A Bay Area lawyers organization, Legal Community Against Violence, has already spent considerable time researching the legality of local gun control measures and plans to assist West Hollywood.

Eric Gorovitz of the lawyer’s group said the courts have not ruled definitively on the power of cities and counties to ban the sale of certain guns. He argued that only the areas of licensing and registration of firearms are exclusively within the state’s domain and said the Legislature has previously passed up opportunities to prohibit local laws limiting gun sales.

The state attorney general’s office is yet to weigh in on the issue. Spokesman Steve Telliano previously said that the office has some concern about cities creating a confusing patchwork of local laws governing gun sales. Telliano also said that an ordinance that appears to target guns by price might be unfair since those guns are bought by poorer citizens.

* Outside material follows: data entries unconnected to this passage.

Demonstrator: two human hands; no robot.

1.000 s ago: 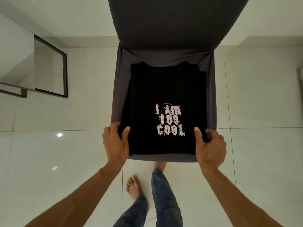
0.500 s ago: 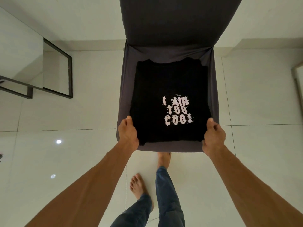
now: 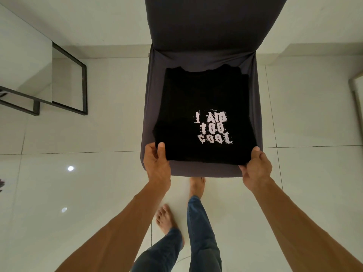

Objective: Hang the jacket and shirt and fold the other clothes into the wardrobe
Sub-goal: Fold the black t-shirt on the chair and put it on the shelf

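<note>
A folded black T-shirt (image 3: 198, 99) with white lettering "I AM TOO COOL" lies on the seat of a dark grey covered chair (image 3: 200, 172). My left hand (image 3: 156, 163) pinches the shirt's near left corner, thumb on top and fingers underneath. My right hand (image 3: 256, 167) grips the near right corner the same way. The near edge of the shirt is raised slightly off the seat. No wardrobe, jacket or hanger is in view.
The chair's tall backrest (image 3: 212, 22) rises behind the seat. A black-framed mirror (image 3: 68, 79) leans at the left on the glossy white tiled floor. A pale frame edge (image 3: 355, 91) shows at the far right. My bare feet stand just before the chair.
Both hands slid from the shirt's sides to its near corners and took hold. The near edge has lifted a little off the seat.
</note>
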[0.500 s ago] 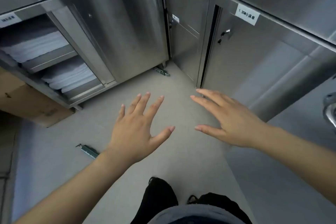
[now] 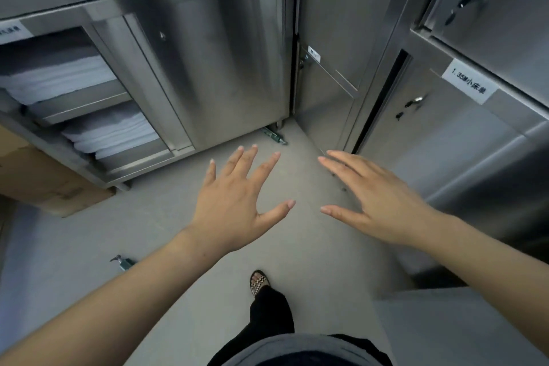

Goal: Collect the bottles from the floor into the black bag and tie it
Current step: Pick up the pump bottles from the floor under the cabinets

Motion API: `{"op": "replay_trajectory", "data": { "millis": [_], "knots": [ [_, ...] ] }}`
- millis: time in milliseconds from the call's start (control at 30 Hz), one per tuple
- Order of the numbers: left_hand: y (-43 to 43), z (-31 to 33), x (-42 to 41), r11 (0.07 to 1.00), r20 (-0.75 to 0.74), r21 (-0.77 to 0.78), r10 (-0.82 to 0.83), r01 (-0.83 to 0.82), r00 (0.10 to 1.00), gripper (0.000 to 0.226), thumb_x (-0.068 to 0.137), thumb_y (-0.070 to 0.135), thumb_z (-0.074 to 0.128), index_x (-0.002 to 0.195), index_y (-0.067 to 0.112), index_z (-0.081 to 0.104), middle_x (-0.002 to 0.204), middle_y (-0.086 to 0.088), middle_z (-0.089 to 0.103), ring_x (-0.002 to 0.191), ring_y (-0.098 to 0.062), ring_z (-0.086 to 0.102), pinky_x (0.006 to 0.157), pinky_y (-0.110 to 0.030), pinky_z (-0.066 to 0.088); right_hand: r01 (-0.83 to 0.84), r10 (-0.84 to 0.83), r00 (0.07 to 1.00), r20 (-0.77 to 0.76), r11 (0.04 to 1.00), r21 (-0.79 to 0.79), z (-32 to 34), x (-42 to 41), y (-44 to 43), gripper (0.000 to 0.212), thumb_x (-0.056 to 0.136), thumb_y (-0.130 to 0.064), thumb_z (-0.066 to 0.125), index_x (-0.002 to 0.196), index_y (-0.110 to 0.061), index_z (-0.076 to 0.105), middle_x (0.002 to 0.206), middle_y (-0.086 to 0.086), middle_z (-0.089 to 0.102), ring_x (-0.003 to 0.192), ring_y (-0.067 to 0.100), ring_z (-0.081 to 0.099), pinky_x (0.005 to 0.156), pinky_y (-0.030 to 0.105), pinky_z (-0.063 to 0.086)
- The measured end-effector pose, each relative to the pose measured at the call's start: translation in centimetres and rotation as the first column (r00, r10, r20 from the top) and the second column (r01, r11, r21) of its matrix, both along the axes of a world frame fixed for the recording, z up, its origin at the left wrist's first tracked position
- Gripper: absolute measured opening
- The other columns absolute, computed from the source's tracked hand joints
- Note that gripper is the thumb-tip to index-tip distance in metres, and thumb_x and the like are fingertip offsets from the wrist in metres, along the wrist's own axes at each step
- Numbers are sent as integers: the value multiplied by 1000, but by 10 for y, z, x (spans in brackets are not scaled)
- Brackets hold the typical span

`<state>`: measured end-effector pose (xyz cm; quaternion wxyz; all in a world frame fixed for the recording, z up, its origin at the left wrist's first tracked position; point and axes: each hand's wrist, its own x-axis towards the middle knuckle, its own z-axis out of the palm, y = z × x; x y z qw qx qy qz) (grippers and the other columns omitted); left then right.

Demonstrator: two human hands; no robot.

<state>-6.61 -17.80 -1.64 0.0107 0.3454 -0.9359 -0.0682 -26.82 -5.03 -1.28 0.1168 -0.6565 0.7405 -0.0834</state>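
Observation:
Two small green pump bottles lie on the grey floor. One bottle (image 2: 274, 136) rests in the far corner at the foot of the steel cabinet. The other bottle (image 2: 124, 262) lies at the near left, partly hidden behind my left forearm. My left hand (image 2: 237, 202) is held out above the floor, fingers spread, holding nothing. Beside it, my right hand (image 2: 374, 202) is also open and empty, fingers pointing left. No black bag is in view.
Steel cabinets (image 2: 214, 62) stand ahead and on the right (image 2: 445, 134), forming a narrow corner. Open shelves on the left hold stacks of white linen (image 2: 110, 131). A cardboard box (image 2: 44, 181) sits on the floor at left. My sandalled foot (image 2: 259, 281) is on the floor below my hands.
The view has shifted and drawn closer to the corner, and one foot has stepped forward. Both hands stay open and spread in about the same pose.

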Motion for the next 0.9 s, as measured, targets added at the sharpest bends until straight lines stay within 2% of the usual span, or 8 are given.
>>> {"op": "replay_trajectory", "data": {
  "millis": [200, 333, 500, 600, 767, 900],
  "knots": [
    [-105, 21, -38, 996, 3, -46, -75, 75, 997, 82, 73, 79, 12, 146, 41, 8, 157, 3, 16, 145, -17, 9, 115, -50, 14, 73, -73, 997, 7, 995, -69, 18, -29, -90, 79, 78, -74, 27, 145, -35, 13, 154, -7, 21, 139, 12, 23, 108, 36, 32],
    [-148, 17, -65, 988, -1, -42, -146, 145, 989, 81, 75, 79, 15, 146, 41, 7, 158, 4, 15, 146, -17, 8, 115, -50, 12, 132, -131, 991, 17, 988, -76, 16, -43, -119, 79, 78, -74, 25, 145, -33, 14, 153, -7, 22, 139, 10, 22, 111, 32, 28],
    [-193, 6, -93, 988, 4, 3, -154, 154, 988, 79, 77, 78, 16, 146, 41, 7, 158, 3, 13, 146, -16, 7, 116, -51, 11, 159, -159, 987, 19, 987, -33, 12, -74, -151, 81, 78, -74, 23, 146, -31, 15, 154, -7, 21, 139, 10, 21, 111, 30, 26],
    [-223, -3, -105, 994, 9, 19, -104, 104, 995, 79, 76, 79, 14, 145, 41, 8, 158, 3, 14, 145, -17, 9, 115, -51, 13, 123, -122, 992, 30, 992, -6, 5, -93, -187, 77, 80, -71, 29, 146, -31, 16, 154, -7, 21, 138, 11, 23, 109, 30, 27],
    [-278, -16, -120, 996, 45, 18, 82, -83, 996, 84, 70, 79, 8, 145, 41, 10, 157, 1, 18, 145, -19, 14, 114, -52, 17, -20, 20, 995, 98, 1000, -5, -20, -130, -279, 73, 84, -61, 44, 145, -28, 20, 153, -7, 23, 138, 12, 25, 109, 28, 25],
    [-322, -22, -138, 969, 75, 21, 244, -246, 967, 85, 71, 78, 11, 145, 37, 16, 155, -1, 24, 144, -21, 18, 113, -52, 20, -142, 137, 974, 181, 990, 12, -39, -164, -361, 73, 84, -61, 44, 145, -29, 20, 153, -8, 22, 139, 12, 23, 110, 31, 27]
  ]
}}
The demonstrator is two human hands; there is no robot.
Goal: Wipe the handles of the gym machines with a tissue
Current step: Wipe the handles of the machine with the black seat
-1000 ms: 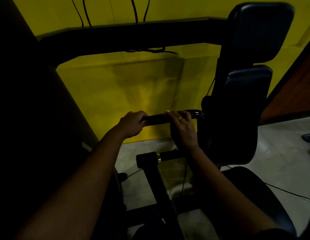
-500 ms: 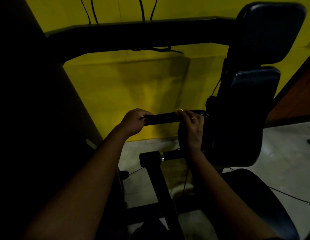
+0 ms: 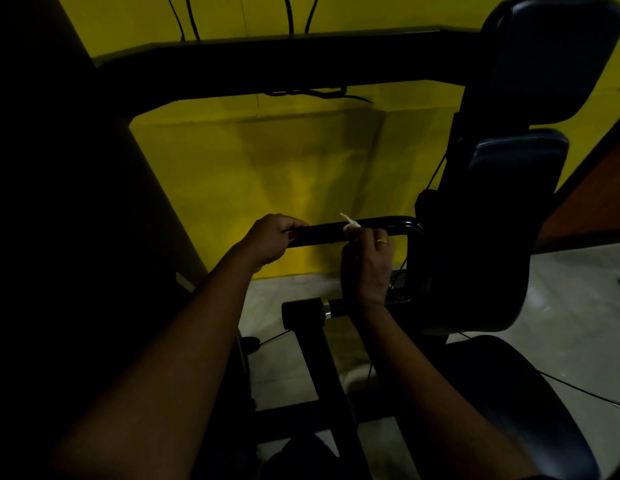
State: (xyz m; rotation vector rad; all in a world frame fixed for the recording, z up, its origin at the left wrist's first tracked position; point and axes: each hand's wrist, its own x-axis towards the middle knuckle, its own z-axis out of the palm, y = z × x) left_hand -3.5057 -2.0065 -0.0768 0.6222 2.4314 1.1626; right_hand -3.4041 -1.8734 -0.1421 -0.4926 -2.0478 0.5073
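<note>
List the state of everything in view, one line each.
left hand: grips the left end of the handle
right hand: fingers curled over the handle, holding the tissue against it
tissue: crumpled, one corner poking up above the handle
handle: horizontal, held by both hands
back pad: upright, untouched

- Tissue (image 3: 350, 225): mostly hidden under right hand (image 3: 367, 265); only a pale scrap shows.
- Handle (image 3: 322, 233): left end covered by left hand (image 3: 272, 242).
- Left of frame: too dark to tell.
- Seat (image 3: 530, 403): cut off, lower right.
</note>
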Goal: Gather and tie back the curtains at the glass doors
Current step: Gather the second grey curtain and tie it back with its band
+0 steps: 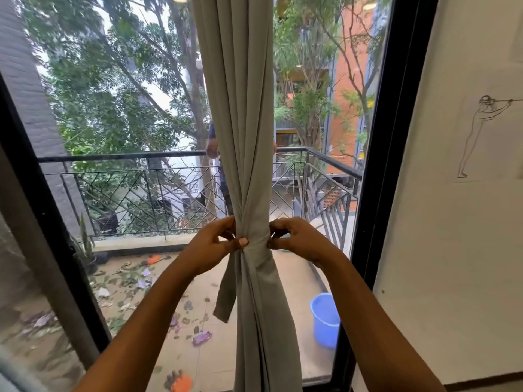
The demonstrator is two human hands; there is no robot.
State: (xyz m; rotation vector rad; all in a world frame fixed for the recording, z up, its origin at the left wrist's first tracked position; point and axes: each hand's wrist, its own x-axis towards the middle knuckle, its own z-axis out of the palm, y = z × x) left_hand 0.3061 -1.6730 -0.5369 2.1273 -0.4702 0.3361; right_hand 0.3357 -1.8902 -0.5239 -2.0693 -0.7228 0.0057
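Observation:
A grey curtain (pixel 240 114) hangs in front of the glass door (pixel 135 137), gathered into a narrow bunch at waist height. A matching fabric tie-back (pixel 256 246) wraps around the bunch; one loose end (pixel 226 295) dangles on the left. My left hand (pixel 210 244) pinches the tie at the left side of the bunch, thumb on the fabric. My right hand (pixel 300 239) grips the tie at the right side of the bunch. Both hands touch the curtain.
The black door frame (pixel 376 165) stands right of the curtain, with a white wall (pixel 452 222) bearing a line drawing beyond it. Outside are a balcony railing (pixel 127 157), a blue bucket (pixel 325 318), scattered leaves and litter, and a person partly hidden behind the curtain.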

West Hollywood’s two gun stores and about four pawnshops sell more than 1,000 pistols a year, an unknown number of which would fall into the Saturday night special category. The owner of the city’s largest gun dealer, the Brass Rail, argues that the new measure serves to “deny the right of self-defense to the poor and indigent.”

But West Hollywood City Atty. Michael Jenkins said the law specifically targets weapons with known safety deficiencies and is not meant to deny weapons to any group.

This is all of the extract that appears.